Das muss der Schweizer Fahnenträger schnell merken. Als er die Schwerter sieht fragt er: «Und mit denen wurden wirklich Menschen getötet?» Ulrich antwortet mit einer Anekdote. «Die zum Tod verurteilten wurden im alten Japan jeweils aufeinander gestapelt.» Dann habe es einen Schnitttest gegeben. «Mit einem Hieb hat man geschaut, durch wie viele man hindurch kommt.» Heinzer hört gebannt zu – und kreideweiss.
Im Tempel in Obernau geht es weniger gefährlich zu und her. Praktiziert wird Iai-Do, eine friedliche Variante der Kampfkunst. Der Zentralschweizer lernt das Schwert zu begrüssen, einige Schnitt-Techniken. Höchste Konzentration ist gefragt, denn jeder Handgriff ist fest vorgegeben. Gearbeitet wird mit Holzschwertern.
Ohne Blut gehts aber nicht. Zu jeder Aktion, die Heinzer erlernt, gehört das sogenannte Shiburi. «Das bedeutet, das Blutwegspritzen», erklärt Hugo Ulrich. «Das war schon ein bisschen makaber», sagt er nach der Lektion. «Aber auch extrem spannend. Am meisten beeindruckt hat mich die Tradition, die dahinter steckt und der Ablauf, der immer genau stimmen muss.»
Heinzer muss böser werden
Und auch diese dunkle Seite kann Heinzer, der abwechslungsreiche Trainings ohnehin liebt, im Moment irgendwie gut gebrauchen. Denn er merkt, dass ihm die Wettkämpfe fehlen. Nur einen einzigen hatte er wegen Corona in den letzten 16 Monaten. Er sei fast etwas zu lieb geworden in letzter Zeit. «Ich bin ein lieber Papi. Die zwei Kinder und meine Frau geben mir so viel Liebe. Das Böse, das man im Kampf manchmal braucht, fehlt manchmal.»
Der Welt- und Europameister schaut sich darum bewusst auch seine alten Siege auf Video an, um Selbstvertrauen zu tanken.
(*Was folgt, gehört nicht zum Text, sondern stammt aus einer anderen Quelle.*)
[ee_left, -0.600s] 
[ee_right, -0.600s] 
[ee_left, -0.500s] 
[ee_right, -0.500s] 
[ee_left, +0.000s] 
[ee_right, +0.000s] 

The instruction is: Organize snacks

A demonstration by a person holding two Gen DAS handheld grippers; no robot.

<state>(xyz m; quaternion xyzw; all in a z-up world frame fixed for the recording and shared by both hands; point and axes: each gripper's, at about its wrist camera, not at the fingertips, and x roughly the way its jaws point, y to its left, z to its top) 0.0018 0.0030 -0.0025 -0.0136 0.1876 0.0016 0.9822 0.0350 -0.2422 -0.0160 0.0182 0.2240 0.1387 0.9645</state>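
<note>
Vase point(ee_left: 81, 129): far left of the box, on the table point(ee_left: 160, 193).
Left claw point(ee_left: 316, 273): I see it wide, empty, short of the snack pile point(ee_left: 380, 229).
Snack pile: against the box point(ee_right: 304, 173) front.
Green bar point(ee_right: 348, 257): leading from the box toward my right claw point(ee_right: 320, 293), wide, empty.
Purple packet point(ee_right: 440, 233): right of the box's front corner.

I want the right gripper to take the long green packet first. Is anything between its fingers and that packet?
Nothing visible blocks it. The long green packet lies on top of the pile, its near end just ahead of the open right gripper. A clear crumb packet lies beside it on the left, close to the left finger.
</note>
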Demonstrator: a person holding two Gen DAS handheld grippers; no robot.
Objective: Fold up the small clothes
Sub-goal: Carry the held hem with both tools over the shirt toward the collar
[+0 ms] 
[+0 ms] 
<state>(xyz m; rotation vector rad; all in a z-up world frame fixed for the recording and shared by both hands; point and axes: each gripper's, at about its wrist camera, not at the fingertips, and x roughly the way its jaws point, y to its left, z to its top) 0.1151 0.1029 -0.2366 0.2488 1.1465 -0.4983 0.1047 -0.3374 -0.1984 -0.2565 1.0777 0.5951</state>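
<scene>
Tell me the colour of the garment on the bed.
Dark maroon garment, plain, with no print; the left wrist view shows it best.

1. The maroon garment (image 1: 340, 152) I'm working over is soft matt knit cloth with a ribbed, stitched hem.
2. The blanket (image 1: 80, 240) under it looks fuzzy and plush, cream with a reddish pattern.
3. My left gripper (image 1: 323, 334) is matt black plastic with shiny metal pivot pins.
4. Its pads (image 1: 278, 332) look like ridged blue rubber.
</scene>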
Und erschrickt ab und an, mit welch fiesen Mitteln er auch schon gekämpft hat. «Ich habe auch schon meine Linsen gesucht, obwohl ich gar keine trage», verrät er. «Wenn der Gegner in einen Flow kommt, muss man das unterbrechen.»
Immer noch besser, als ihn wie die Samurai zweizuteilen.